==== Entries provided

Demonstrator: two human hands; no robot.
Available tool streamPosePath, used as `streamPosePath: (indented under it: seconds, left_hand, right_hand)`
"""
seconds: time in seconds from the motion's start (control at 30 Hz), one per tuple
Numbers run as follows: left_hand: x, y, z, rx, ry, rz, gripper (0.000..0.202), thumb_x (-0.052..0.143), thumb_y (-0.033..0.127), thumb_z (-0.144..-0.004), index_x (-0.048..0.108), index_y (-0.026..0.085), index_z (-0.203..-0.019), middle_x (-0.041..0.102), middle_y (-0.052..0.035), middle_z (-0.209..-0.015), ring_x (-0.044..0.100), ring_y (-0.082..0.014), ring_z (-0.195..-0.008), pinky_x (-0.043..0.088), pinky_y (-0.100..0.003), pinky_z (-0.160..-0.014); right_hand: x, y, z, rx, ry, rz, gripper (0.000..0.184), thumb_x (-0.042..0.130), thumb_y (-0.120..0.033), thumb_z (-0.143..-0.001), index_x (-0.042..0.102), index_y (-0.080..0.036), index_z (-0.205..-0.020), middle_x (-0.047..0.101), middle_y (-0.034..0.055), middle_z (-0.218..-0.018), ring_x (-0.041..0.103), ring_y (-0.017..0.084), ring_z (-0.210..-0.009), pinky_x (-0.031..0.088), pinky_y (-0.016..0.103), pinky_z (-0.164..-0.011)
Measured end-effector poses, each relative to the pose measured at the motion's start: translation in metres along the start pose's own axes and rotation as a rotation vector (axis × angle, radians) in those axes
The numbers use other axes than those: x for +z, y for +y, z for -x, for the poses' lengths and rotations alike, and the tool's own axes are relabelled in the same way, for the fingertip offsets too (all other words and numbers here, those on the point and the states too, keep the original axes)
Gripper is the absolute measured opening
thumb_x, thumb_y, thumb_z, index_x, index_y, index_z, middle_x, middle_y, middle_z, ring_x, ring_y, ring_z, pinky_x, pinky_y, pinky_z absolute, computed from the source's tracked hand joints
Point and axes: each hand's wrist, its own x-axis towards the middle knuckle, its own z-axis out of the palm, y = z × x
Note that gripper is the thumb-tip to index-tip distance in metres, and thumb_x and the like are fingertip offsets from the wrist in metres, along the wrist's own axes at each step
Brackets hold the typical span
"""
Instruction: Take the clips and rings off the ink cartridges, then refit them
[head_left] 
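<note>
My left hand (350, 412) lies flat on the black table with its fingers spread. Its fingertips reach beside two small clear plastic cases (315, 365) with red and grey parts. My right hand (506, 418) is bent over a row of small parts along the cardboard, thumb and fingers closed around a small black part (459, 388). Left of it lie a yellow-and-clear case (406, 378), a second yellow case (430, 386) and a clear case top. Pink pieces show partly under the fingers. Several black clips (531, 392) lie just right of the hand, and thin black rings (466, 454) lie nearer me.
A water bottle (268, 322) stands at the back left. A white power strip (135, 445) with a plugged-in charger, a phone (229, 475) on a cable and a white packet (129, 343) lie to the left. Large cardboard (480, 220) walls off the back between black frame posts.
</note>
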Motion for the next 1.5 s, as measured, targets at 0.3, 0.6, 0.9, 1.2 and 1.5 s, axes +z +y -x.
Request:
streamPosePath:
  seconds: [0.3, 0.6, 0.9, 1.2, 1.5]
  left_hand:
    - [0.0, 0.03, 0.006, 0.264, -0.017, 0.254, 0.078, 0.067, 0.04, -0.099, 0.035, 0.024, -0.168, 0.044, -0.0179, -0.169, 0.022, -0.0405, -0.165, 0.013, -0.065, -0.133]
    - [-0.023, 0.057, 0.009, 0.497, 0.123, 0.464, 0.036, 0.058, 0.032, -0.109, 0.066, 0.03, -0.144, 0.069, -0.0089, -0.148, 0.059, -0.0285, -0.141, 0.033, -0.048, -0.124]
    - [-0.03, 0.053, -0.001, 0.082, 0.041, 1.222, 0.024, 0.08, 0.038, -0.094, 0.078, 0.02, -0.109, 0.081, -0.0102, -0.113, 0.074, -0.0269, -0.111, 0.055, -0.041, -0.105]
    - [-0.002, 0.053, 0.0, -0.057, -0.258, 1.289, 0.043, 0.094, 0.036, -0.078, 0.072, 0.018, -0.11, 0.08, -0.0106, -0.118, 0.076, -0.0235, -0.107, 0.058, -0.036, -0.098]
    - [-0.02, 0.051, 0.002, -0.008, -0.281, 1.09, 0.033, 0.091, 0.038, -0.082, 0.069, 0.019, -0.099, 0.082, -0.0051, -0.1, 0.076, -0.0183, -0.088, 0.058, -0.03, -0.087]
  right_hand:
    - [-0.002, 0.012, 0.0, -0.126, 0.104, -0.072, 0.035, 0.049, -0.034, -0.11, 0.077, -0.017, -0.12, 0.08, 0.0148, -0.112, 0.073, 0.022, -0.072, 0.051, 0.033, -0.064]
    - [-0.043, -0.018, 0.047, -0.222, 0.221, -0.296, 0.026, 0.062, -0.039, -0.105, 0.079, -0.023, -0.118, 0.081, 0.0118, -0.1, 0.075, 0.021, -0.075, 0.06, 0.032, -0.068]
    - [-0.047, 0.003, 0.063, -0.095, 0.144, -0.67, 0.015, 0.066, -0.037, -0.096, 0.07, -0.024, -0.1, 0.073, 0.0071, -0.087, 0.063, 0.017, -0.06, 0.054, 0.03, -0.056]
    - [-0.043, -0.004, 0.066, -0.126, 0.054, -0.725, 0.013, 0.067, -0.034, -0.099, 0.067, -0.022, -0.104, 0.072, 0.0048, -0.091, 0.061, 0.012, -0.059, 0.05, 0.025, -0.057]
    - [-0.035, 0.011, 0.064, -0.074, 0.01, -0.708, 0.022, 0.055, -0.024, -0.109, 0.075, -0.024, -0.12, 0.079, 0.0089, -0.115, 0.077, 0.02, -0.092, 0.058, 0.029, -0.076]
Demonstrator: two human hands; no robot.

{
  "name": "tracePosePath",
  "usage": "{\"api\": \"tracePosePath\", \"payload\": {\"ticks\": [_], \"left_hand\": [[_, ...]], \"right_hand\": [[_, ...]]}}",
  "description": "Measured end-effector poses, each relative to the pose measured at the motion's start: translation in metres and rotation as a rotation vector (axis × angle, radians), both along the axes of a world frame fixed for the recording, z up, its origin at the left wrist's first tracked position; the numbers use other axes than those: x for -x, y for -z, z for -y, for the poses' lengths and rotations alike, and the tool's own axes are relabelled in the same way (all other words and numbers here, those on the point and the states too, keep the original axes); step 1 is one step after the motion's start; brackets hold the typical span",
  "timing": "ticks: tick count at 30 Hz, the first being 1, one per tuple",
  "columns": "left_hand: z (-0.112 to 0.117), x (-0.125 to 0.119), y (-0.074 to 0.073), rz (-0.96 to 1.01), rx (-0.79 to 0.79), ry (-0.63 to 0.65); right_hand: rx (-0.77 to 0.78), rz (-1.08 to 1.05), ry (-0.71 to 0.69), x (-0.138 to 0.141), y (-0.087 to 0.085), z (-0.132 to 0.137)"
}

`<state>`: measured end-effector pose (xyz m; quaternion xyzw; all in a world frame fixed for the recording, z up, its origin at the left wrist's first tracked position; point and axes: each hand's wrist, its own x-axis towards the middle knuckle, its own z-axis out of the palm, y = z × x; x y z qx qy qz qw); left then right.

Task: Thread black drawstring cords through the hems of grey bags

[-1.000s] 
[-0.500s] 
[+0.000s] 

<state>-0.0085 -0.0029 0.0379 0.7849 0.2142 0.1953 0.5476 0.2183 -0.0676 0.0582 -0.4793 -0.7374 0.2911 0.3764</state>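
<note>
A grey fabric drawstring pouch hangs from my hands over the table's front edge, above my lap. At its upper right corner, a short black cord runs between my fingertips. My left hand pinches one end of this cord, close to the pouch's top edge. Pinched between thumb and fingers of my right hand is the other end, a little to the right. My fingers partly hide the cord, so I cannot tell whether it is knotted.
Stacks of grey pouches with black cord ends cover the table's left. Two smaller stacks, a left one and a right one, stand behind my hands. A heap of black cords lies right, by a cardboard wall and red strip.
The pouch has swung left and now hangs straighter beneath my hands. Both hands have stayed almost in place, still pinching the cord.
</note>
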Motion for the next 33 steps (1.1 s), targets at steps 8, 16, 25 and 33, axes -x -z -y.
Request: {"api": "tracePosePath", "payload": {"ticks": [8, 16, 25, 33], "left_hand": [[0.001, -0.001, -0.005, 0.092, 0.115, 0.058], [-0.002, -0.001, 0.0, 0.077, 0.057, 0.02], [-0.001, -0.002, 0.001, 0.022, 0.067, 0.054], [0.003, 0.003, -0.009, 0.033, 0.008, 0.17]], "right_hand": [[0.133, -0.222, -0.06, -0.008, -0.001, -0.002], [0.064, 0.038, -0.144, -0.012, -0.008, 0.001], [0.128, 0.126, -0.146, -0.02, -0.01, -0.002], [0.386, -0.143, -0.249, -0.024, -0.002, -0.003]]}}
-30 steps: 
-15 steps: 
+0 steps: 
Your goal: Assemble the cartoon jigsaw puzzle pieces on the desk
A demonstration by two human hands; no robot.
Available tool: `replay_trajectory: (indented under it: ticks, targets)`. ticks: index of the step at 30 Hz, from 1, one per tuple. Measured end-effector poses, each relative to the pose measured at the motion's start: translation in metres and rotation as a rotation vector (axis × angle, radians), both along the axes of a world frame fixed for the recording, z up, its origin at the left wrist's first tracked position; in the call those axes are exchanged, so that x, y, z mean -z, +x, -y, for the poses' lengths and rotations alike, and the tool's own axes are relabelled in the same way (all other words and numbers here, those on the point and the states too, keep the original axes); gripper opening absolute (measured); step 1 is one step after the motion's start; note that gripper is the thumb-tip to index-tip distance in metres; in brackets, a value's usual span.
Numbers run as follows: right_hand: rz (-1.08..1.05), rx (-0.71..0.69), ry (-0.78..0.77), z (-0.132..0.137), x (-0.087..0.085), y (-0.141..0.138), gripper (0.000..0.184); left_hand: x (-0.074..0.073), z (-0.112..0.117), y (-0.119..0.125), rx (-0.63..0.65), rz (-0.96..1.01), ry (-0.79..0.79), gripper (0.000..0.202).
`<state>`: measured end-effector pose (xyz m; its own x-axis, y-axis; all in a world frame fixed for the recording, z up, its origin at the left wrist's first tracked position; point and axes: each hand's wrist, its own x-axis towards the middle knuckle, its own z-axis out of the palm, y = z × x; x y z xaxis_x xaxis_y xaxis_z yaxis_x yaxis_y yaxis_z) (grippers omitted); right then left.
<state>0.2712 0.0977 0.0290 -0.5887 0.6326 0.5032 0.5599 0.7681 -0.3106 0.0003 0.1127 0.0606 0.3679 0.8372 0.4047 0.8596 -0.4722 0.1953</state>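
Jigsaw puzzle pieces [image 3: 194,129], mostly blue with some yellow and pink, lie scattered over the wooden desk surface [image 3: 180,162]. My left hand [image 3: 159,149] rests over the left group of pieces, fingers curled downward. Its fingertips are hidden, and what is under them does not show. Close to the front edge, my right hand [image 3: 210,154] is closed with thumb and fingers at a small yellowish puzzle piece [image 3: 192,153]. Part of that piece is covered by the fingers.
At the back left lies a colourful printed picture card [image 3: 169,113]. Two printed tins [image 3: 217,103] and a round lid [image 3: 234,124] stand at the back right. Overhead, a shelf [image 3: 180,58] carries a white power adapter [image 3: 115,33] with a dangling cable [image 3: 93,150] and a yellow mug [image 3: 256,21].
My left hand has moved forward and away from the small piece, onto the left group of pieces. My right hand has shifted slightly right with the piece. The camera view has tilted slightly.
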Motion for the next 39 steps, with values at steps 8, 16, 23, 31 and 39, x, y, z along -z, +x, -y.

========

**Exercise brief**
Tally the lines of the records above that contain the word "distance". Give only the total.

**Expected output**
2